Grissom turned to face Sara, who approached him with arms crossed over her chest. He nodded to her before turning his attention to the street. She stood next to him, staring at the same spot.
"There are so many things about this case that disgust me, but I gotta tell you, the fact that he would blame the murder on his dead brother, the brother that he indirectly helped to kill, just to save his own skin... that one's right up there near the top of the list."
He nodded again. They stood there, staring out at the empty street. He wondered if she could see the same things he did, if they were having some folie a deux.

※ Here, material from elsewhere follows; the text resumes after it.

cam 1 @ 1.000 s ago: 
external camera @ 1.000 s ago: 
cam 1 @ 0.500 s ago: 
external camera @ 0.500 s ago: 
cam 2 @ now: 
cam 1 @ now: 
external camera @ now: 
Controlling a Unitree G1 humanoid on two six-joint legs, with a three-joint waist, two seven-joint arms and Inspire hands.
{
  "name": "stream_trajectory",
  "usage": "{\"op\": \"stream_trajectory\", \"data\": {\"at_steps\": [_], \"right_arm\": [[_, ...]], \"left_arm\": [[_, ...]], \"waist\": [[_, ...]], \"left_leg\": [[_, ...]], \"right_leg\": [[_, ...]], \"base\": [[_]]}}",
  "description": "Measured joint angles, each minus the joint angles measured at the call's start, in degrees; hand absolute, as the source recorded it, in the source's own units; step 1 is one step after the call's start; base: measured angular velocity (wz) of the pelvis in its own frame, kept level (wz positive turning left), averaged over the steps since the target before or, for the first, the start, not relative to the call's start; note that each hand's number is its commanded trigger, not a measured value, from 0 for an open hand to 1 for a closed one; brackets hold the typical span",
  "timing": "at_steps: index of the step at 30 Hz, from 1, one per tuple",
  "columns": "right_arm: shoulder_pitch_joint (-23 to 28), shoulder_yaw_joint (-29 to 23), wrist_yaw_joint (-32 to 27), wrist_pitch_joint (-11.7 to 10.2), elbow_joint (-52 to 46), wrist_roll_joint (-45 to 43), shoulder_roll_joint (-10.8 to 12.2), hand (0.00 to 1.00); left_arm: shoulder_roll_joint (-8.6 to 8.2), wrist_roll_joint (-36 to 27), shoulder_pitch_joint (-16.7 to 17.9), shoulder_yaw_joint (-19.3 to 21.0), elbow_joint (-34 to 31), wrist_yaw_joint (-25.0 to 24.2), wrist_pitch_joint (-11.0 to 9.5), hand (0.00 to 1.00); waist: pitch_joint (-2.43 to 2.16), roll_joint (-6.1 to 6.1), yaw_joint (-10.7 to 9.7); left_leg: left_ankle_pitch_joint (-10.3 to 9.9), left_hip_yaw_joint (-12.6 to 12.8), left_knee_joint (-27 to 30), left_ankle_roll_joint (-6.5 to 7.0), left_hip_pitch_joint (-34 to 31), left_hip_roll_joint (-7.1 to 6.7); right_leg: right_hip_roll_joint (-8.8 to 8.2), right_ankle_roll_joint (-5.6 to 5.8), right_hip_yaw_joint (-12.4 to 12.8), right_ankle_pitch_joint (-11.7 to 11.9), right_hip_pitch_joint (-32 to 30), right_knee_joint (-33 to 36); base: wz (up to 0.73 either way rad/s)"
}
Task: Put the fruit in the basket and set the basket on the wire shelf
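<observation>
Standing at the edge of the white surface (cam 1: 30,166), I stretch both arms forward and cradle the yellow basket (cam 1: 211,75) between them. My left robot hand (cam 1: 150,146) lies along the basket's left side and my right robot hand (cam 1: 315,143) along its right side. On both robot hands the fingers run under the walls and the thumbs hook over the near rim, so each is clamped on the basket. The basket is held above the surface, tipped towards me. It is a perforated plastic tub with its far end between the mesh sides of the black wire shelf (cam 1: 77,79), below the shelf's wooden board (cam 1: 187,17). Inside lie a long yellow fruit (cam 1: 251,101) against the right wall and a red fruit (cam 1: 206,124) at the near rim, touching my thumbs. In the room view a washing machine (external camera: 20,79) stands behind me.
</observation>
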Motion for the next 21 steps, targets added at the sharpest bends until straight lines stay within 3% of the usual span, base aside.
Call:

Time passed. Neither really noticed.
"So... Brass said you told him you were out on a date when you got paged."
He turned to her, but she still gazed out straight ahead. They stood in silence, his eyes on her, until she spoke again.
"You could just... confirm or deny, Griss. It's not a hard question."
Actually, Sara, it's not even a question.
Rather than debate semantics, he replied simply. "Yes."
Her eyes glanced down before she swiveled her head to look at him. Suddenly unsure of where this conversation was going, he dropped his gaze to an area on her left cheekbone.
"Was it a date?"
He continued to stare, perplexed by the question, and unsure if he knew the correct reply.
If there was one.
"I... thought it was. Two people who like each other go out to dinner. I don't have a dictionary on me, but I think I have the definition of 'date' correct in my head."
She said nothing, continuing to bore into his skull with her eyes, as if she was trying to dig his thoughts from his brain. Grissom finally met her eyes.
"Was I wrong?"
His tone was even, but his heart was pounding.
Sara moved until she stood in front of him, never breaking eye contact. She reached up and touched his cheek gently, rubbing her thumb over his zygomatic arch.
"It's just that when you asked me, you just called it 'dinner.'"
Grissom gave her a half-smile.
"That, and I was a little surprised to find out that after you gave me that lecture on why I couldn't show up with you at the crime scene because it would start rumors and innuendo... you go and say something that is sure to start rumors and innuendo."
Her hand was still on his cheek, caressing gently. He found himself unable to break from her gaze.
"I know. It just... slipped out. I was just... happy."
Once again, he sounded surprised. It saddened her.
Has he really gone so long without being truly happy that the fact that he is astonishes him?
"I'm glad you were happy," she said softly as she leaned into him.
Their lips met, but neither one made any attempt to move, as if they had both forgotten how to kiss. After an awkward moment, she moved her lower lip slowly, caressing his. Her other hand rose to his face as he tentatively put his hands on her waist. Their mouths moved against each other, each one relishing the experience of kissing a lover for the first time. She pulled back first, wiping her lipstick from his mouth.
"It's not your color," she said as she tried to get her breathing back to a normal rhythm.
Grissom smiled back at her, kissing her thumb as she rubbed it over his lips.